(Items from a data source)
┏━━
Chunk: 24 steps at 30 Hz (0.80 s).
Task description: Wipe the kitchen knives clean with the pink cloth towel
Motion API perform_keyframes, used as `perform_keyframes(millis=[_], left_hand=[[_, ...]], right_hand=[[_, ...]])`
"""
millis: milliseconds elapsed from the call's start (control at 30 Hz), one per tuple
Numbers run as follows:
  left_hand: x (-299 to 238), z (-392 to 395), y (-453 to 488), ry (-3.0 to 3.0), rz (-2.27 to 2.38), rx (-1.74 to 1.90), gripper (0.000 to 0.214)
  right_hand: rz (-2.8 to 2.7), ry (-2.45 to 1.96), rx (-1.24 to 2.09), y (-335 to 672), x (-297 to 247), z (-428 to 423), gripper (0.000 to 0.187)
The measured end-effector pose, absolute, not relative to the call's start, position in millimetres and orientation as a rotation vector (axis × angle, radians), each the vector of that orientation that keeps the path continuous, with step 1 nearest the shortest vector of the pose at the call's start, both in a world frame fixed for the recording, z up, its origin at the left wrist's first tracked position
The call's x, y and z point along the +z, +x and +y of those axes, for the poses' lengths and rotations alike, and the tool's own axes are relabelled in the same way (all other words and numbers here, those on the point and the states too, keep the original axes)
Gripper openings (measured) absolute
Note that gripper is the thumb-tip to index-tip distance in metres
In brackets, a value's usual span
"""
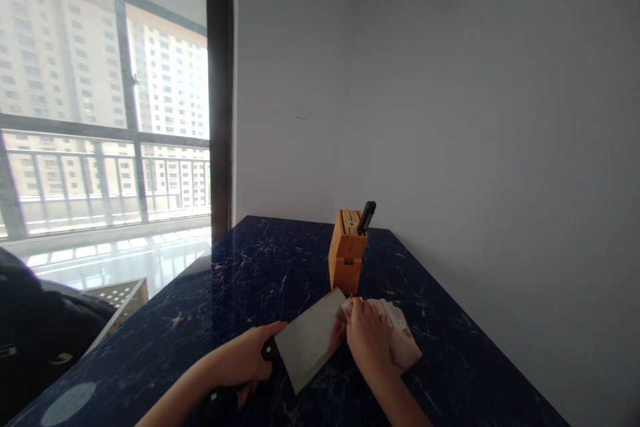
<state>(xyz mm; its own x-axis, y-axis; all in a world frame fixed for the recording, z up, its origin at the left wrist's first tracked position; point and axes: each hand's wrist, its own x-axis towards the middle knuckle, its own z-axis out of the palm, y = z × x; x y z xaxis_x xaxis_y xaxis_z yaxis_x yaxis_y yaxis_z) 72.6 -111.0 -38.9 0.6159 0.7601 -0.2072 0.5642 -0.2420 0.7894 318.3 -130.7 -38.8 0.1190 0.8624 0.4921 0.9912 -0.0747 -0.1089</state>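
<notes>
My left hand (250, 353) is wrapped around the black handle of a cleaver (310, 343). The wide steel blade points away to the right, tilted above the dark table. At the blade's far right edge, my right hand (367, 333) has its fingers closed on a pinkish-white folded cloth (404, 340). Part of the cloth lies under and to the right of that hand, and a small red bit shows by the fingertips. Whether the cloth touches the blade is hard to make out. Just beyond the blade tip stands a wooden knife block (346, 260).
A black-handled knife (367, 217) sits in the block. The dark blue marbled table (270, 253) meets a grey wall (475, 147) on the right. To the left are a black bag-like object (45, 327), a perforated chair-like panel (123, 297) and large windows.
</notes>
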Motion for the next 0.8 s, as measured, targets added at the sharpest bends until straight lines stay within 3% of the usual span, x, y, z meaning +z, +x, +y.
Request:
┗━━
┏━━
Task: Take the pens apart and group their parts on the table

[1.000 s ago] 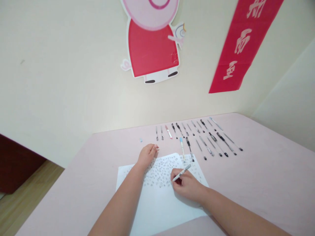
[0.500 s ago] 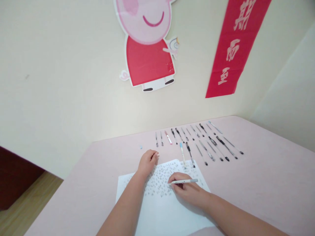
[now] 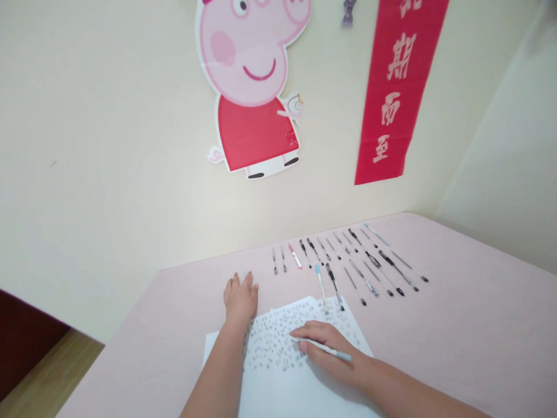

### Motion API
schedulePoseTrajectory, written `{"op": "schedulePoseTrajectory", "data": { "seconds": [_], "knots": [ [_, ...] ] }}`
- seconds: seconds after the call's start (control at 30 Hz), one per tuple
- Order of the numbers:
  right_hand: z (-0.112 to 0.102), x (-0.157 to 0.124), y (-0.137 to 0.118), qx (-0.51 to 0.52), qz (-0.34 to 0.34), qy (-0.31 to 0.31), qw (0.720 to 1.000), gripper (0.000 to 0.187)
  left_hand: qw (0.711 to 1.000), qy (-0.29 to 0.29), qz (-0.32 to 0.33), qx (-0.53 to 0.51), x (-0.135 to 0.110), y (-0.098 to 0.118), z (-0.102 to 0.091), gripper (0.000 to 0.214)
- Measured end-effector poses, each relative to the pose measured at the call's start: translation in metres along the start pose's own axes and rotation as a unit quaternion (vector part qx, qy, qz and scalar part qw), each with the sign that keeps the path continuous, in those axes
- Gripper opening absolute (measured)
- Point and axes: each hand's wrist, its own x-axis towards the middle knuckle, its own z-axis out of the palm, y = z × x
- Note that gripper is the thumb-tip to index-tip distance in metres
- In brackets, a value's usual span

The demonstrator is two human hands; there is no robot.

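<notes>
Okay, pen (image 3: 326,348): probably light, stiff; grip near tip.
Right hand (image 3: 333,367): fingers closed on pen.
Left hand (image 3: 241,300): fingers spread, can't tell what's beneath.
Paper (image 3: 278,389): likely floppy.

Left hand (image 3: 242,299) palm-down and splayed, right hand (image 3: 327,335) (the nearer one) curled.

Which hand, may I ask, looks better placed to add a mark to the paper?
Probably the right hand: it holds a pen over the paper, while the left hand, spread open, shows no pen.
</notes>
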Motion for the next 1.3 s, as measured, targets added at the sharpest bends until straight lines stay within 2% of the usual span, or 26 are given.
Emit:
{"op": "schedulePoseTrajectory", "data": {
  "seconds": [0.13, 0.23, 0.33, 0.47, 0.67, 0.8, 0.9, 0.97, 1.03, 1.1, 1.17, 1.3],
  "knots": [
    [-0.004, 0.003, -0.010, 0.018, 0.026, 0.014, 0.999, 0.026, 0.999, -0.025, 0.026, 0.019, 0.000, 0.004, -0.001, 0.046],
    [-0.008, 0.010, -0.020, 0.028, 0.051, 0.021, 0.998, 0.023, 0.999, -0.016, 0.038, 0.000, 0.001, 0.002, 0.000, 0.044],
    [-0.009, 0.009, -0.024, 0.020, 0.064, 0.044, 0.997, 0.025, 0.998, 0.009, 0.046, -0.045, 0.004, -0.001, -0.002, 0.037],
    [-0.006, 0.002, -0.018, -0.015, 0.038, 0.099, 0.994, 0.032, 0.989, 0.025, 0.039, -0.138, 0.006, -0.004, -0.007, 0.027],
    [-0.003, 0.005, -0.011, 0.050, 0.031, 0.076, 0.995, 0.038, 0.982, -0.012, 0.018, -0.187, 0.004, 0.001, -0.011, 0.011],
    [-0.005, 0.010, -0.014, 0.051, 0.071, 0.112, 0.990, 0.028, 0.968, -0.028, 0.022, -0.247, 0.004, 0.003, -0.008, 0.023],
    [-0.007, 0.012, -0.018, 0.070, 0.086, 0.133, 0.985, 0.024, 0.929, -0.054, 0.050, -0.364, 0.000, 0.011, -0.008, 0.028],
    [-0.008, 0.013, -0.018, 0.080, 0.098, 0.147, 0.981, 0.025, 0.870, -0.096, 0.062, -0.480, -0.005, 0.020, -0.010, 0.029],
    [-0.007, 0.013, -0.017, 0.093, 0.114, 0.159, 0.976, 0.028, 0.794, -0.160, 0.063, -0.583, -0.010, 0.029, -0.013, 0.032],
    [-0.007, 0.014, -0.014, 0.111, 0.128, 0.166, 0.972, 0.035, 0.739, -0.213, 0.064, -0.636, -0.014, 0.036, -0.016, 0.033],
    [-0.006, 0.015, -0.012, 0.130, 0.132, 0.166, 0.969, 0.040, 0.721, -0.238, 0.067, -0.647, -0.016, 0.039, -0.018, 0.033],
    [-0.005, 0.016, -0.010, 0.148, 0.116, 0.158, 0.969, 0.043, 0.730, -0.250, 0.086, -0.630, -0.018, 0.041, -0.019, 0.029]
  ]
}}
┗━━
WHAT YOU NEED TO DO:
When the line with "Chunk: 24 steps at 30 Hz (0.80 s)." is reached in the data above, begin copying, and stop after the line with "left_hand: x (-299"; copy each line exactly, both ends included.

WRITTEN RESPONSE:
Chunk: 24 steps at 30 Hz (0.80 s).
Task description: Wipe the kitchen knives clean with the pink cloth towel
Motion API perform_keyframes, used as `perform_keyframes(millis=[_], left_hand=[[_, ...]], right_hand=[[_, ...]])`
"""
millis: milliseconds elapsed from the call's start (control at 30 Hz), one per tuple
Numbers run as follows:
  left_hand: x (-299 to 238), z (-392 to 395), y (-453 to 488), ry (-3.0 to 3.0), rz (-2.27 to 2.38), rx (-1.74 to 1.90), gripper (0.000 to 0.214)

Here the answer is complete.